Tag Archives: video

Today: Lynyrd Skynyrd released Pronounced ‘Lĕh-‘nérd ‘Skin-‘nérd 40 years ago

lynyrd_skynyrd_pronounced_leh_nerd_skin_nerd_remastered_2001_retail_cd-front

(Pronounced ‘lĕh-‘nérd ‘skin-‘nérd) is the debut album from Lynyrd Skynyrd, released in 1973. The album features several of the band’s most well-known songs, including “Gimme Three Steps”, “Simple Man”, “Tuesday’s Gone” and “Free Bird”, the latter of which launched the band to national stardom.

Bassist Leon Wilkeson left the band during the album’s early recording sessions only playing on two tracks. Strawberry Alarm Clock guitarist Ed King was asked to fill in for Wilkeson on bass during the remaining sessions, as Wilkeson already wrote many of the bass parts. This left Skynyrd with only six official members at the time of the album’s release. Not long after, King remained with the band, and was made a member, so that they could replicate the triple-guitar lead during live performances. Wilkeson returned to the band when it was time to take the photo for the album cover and embark on the tour for the album. It was certified gold on December 18, 1974, platinum and 2x platinum on July 21 1987 by the RIAA.

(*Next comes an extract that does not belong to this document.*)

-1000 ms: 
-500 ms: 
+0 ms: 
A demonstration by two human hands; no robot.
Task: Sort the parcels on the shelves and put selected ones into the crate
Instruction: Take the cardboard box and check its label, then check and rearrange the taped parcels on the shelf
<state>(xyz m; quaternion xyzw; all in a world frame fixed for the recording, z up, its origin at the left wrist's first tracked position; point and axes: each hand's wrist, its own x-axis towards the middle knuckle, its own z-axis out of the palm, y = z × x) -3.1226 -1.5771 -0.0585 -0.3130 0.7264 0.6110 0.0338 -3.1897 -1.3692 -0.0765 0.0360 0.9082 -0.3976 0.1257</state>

Rolling Stone Magazine named it the 39 best debut album of all time:

From the git-go, these shaggy folks from deepest Jacksonville, Florida played hard, lived harder and shot from the hip, all three guitars blazing in music that blew past the Mason-Dixon line to become America’s next top boogie-rock. Discovered and produced by from essential mid-Sixties Dylan sideman Al Kooper, Skynyrd offered taut rockers including “Poison Whiskey” and the perpetual lighter (well, now iPhone) waving anthem “Freebird.” Perhaps the ultimate Southern rock band and this record aged shockingly well; just ask the Drive-By Truckers.

Here’s Lynyrd Skynyrd in their prime, a full set from BBC’s Old Grey Whistle Test:

“Skynyrd was nothing but rockers, and they were Southern rockers to the bone. This didn’t just mean that they were rednecks, but that they brought it all together — the blues, country, garage rock, Southern poetry” – Stephen Thomas Erlewine (allmusic)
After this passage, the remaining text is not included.